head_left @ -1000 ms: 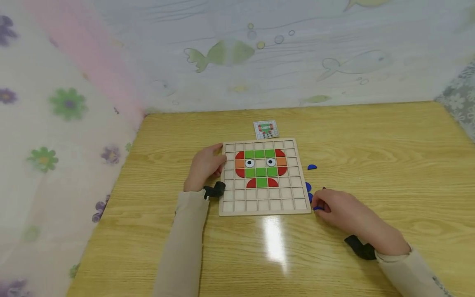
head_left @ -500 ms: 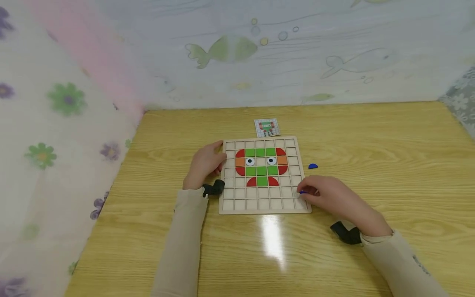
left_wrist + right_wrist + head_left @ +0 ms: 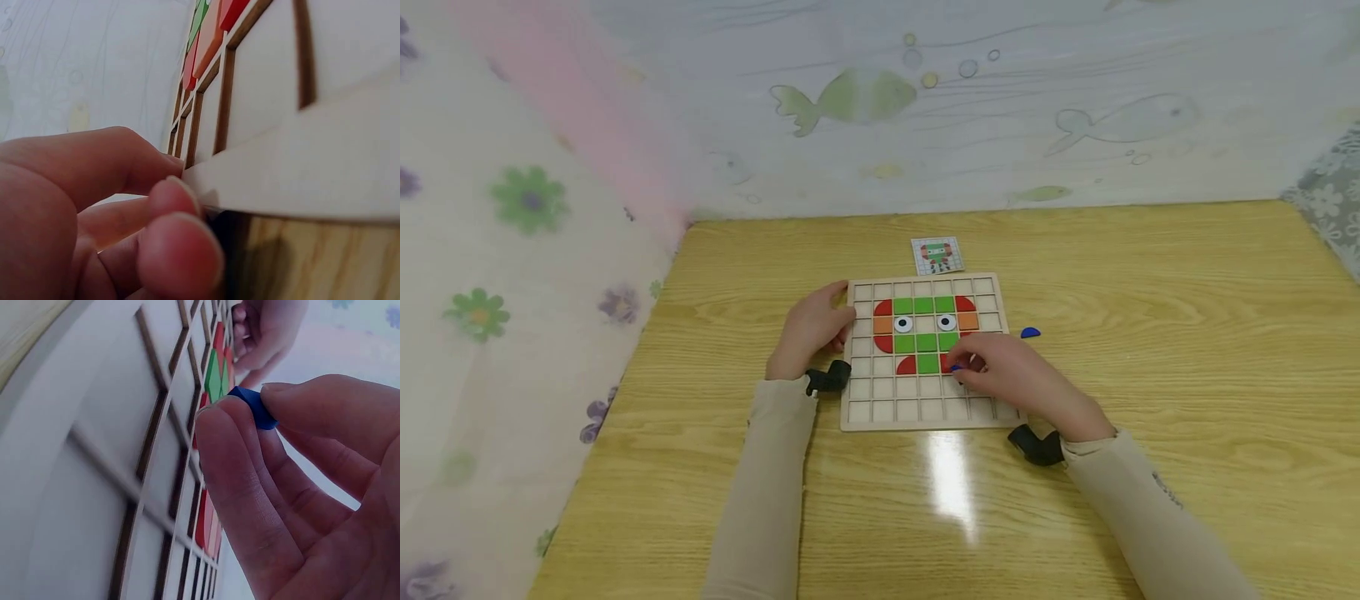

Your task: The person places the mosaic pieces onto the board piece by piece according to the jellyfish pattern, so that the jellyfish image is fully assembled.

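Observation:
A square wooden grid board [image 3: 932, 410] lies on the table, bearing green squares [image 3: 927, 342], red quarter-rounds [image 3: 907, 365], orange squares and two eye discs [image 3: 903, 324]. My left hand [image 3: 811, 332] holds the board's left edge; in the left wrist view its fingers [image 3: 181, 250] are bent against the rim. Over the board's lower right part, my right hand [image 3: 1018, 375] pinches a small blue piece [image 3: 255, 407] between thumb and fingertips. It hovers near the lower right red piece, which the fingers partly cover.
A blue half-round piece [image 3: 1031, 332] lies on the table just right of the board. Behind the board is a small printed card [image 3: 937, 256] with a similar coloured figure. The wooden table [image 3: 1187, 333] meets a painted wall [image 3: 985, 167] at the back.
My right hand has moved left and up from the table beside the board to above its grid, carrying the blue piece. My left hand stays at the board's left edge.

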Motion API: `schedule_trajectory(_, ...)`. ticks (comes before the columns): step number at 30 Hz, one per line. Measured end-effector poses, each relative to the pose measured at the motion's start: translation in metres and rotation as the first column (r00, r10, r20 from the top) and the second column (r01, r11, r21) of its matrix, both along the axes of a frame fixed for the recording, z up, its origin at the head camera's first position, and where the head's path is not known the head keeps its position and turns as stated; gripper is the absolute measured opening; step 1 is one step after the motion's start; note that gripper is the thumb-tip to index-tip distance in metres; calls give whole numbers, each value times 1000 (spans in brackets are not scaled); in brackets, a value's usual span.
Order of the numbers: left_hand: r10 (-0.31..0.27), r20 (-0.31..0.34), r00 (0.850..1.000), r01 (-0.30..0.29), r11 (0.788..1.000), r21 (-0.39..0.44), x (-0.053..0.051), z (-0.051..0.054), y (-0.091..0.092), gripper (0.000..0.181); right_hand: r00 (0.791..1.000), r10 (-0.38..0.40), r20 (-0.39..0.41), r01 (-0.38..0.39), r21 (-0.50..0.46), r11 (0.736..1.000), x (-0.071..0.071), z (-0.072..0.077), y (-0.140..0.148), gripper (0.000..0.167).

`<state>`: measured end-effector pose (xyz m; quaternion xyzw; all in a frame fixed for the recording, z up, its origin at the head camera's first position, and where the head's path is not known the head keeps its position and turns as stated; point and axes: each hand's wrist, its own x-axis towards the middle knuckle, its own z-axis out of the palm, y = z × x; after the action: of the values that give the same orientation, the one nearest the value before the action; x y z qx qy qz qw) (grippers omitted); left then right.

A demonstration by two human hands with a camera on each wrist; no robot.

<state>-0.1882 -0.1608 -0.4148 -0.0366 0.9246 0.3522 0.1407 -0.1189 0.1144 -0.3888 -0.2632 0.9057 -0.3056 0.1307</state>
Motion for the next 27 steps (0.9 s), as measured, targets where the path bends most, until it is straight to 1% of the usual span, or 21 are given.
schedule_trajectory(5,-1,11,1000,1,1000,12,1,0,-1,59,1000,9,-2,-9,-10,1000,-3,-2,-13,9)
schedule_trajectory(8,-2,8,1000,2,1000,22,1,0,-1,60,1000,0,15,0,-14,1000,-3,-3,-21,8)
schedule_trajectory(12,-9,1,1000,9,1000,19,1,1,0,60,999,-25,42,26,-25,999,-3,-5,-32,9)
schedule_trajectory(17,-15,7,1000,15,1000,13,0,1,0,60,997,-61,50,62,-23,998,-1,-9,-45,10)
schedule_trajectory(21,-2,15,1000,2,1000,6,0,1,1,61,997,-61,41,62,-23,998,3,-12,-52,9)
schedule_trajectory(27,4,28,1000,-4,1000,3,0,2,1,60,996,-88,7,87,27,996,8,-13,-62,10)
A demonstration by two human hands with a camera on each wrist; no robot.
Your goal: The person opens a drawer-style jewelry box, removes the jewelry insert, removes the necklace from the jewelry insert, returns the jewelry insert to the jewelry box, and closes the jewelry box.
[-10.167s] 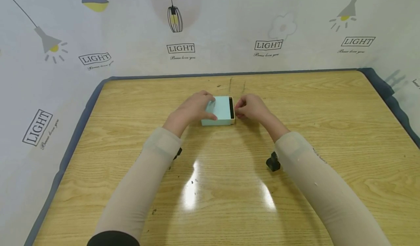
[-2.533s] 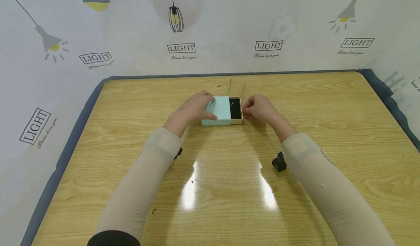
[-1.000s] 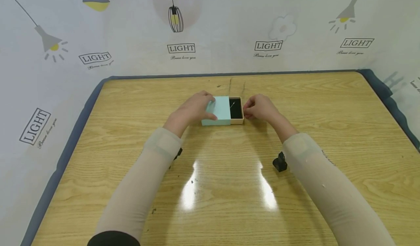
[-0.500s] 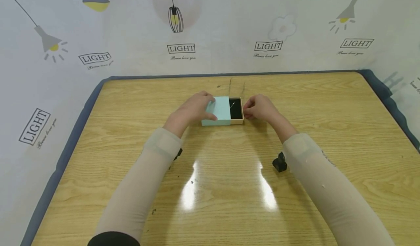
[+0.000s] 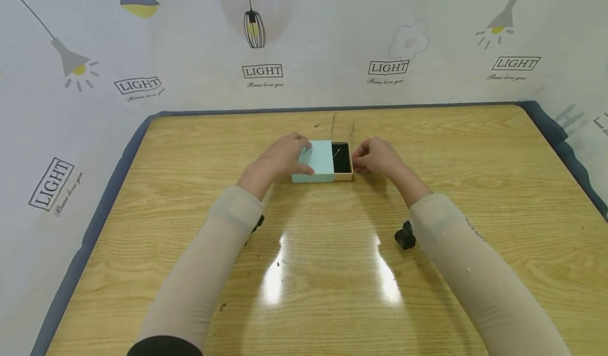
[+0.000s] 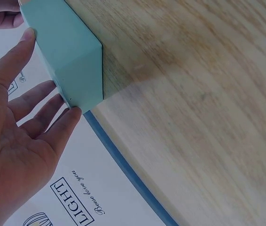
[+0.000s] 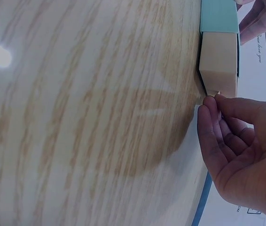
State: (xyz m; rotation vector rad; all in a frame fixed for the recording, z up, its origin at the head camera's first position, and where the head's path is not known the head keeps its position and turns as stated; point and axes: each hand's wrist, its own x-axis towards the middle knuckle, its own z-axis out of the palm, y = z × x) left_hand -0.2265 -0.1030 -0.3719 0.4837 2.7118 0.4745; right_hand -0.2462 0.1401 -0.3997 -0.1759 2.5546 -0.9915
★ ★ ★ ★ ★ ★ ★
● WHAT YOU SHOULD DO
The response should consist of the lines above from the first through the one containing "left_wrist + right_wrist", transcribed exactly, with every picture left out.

● REPLY TO THE EXERCISE
head_left @ -1000 ms: 
head_left @ -500 ms: 
left_wrist + right_wrist + head_left @ +0 ms: 

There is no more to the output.